* **SUPPLIED MATERIAL**
⟨

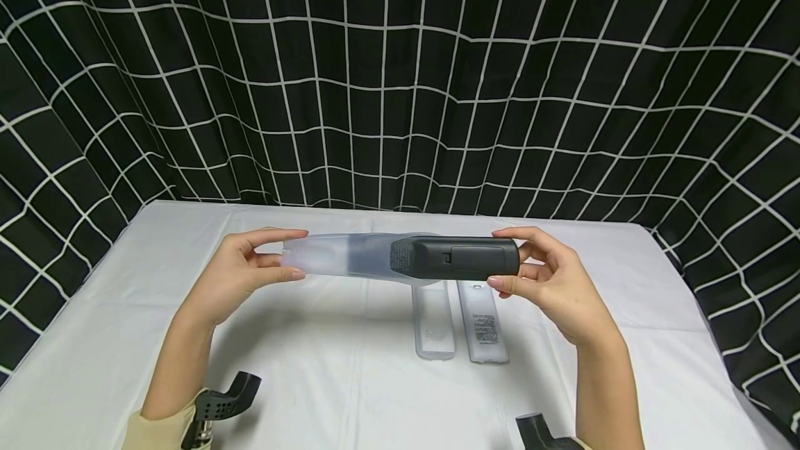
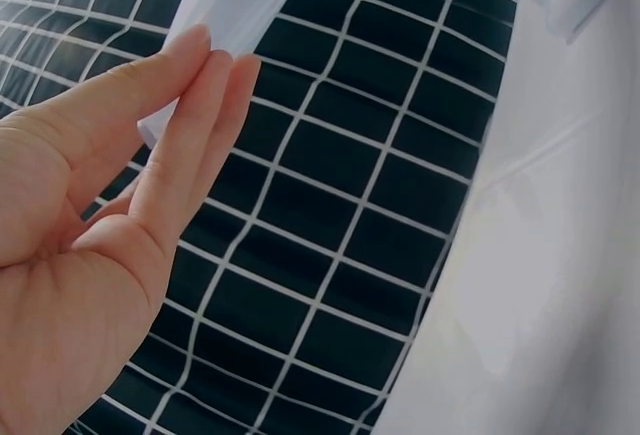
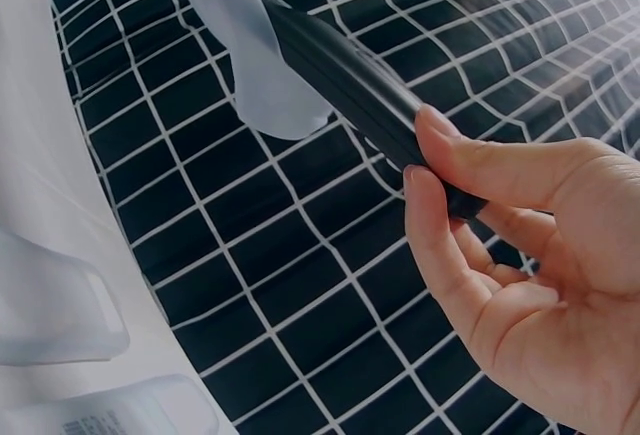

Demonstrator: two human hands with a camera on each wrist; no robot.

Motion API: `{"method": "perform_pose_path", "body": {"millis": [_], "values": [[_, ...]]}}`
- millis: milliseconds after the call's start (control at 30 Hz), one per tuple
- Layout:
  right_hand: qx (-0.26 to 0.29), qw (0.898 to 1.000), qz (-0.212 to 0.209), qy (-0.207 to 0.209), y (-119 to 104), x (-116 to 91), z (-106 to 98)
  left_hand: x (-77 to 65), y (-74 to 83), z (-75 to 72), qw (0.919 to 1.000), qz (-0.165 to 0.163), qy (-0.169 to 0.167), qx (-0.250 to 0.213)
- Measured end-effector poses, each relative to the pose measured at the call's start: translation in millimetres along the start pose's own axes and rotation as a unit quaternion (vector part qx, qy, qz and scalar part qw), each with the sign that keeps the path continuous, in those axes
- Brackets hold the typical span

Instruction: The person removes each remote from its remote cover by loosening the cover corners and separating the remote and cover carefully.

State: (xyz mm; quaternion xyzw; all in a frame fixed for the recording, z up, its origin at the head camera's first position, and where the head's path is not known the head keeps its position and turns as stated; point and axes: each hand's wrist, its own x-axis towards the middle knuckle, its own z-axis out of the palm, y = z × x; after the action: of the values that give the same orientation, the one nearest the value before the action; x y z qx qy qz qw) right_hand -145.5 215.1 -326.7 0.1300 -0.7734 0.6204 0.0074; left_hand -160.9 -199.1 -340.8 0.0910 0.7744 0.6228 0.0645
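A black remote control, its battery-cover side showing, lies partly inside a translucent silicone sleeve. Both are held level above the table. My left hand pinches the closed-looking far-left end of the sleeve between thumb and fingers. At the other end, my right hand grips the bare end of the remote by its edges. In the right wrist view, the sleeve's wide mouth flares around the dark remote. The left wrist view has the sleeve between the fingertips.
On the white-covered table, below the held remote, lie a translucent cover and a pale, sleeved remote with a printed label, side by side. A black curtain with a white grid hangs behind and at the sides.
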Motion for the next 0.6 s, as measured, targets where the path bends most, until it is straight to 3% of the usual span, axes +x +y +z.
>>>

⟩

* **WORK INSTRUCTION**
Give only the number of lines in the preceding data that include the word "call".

* **ANSWER SPACE**
2